» Task goal
Copy all the entries word for word, but omit the pictures.

::::::::

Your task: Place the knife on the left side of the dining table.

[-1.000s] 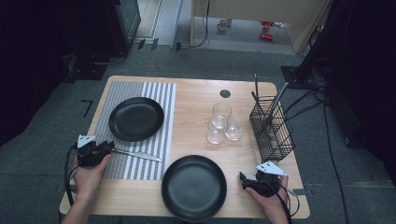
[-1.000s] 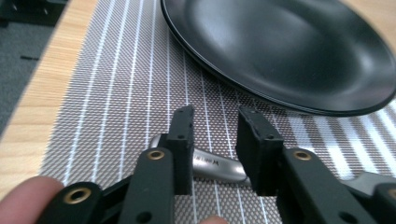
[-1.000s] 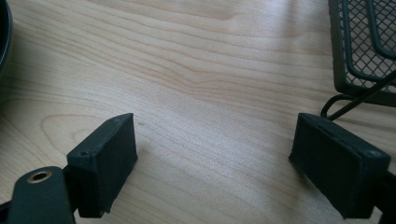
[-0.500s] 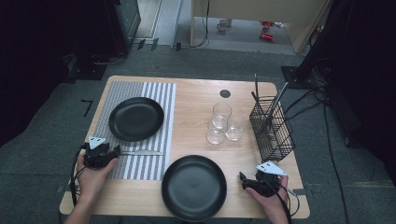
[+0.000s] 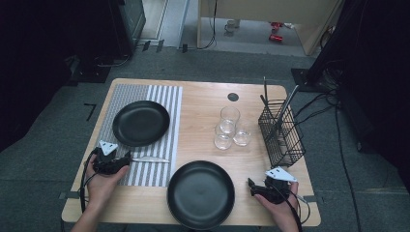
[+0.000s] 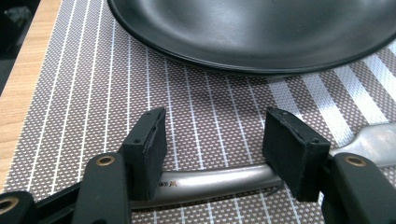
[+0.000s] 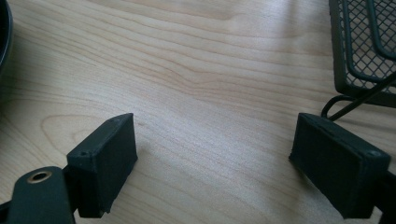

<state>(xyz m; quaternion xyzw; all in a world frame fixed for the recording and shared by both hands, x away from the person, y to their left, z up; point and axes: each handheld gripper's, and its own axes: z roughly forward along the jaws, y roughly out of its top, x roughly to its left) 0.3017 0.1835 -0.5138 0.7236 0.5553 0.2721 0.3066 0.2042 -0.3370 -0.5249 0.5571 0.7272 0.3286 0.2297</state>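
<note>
On the light wooden table [image 5: 203, 111] a grey striped woven placemat [image 5: 145, 169] lies at the left, bearing a round black plate [image 5: 140, 123] at its far part and a silver metal table knife [image 5: 150, 160] nearer the person. The left gripper [image 5: 126, 160] sits low over the mat at the knife's handle end; in the left gripper view its jaws stand apart, well clear of each other, with the knife's handle [image 6: 210, 181] lying crosswise beneath and behind them, not clamped. The right gripper [image 5: 251, 186] rests near the table's front right corner, its jaws spread wide over bare wood in the right gripper view, holding nothing. A second round black plate [image 5: 200, 194] lies at the front edge between the two hands. Three clear drinking glasses [image 5: 229, 128] cluster near the middle, and a black wire-mesh cutlery basket [image 5: 281, 135] with upright utensils stands at the right.
</note>
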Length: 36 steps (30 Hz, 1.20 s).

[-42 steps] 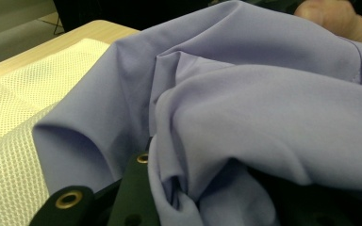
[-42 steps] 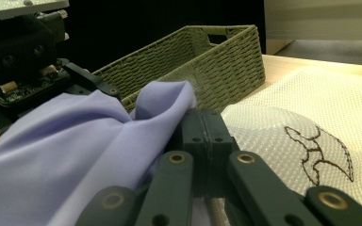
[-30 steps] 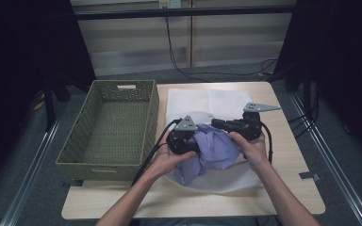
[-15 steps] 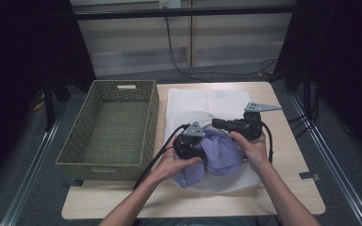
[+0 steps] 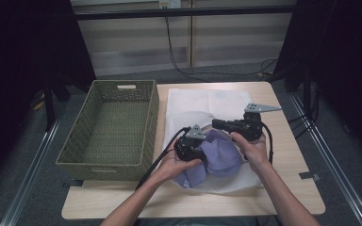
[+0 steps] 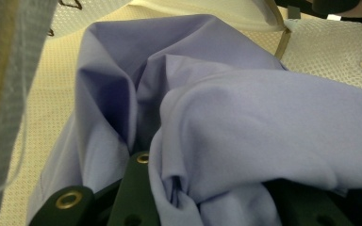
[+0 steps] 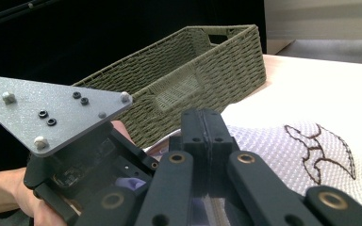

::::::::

» Finished exercise
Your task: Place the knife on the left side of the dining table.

[-1.000s] 
[-1.000s] 
[-1.000s] 
[-0.500s] 
[+0.000s] 
[+0.000s] 
[+0.000s] 

<state>(xyz m; quaternion xyzw; all in a world frame fixed for the recording and shared by both hands, x away from the person, y to their left, z up; point and axes: each handheld gripper's, and its own axes: z roughly forward along the jaws, y roughly out of its top, x roughly to its left) 0.3017 0.1835 -0.5138 0.7236 0.5553 0.2721 0.3066 0.2042 -0.3370 -0.5249 0.5571 0.7272 0.3286 0.2297</state>
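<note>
On the light wooden table [image 5: 203, 111] a grey striped woven placemat [image 5: 145, 169] lies at the left, bearing a round black plate [image 5: 140, 123] at its far part and a silver metal table knife [image 5: 150, 160] nearer the person. The left gripper [image 5: 126, 160] sits low over the mat at the knife's handle end; in the left gripper view its jaws stand apart, well clear of each other, with the knife's handle [image 6: 210, 181] lying crosswise beneath and behind them, not clamped. The right gripper [image 5: 251, 186] rests near the table's front right corner, its jaws spread wide over bare wood in the right gripper view, holding nothing. A second round black plate [image 5: 200, 194] lies at the front edge between the two hands. Three clear drinking glasses [image 5: 229, 128] cluster near the middle, and a black wire-mesh cutlery basket [image 5: 281, 135] with upright utensils stands at the right.
</note>
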Length: 36 steps (30 Hz, 1.20 s).

[-42 steps] 
[-42 steps] 
[-30 steps] 
[-15 steps] 
[+0 steps] 
[+0 steps] 
[+0 steps] 

That completes the answer to the exercise.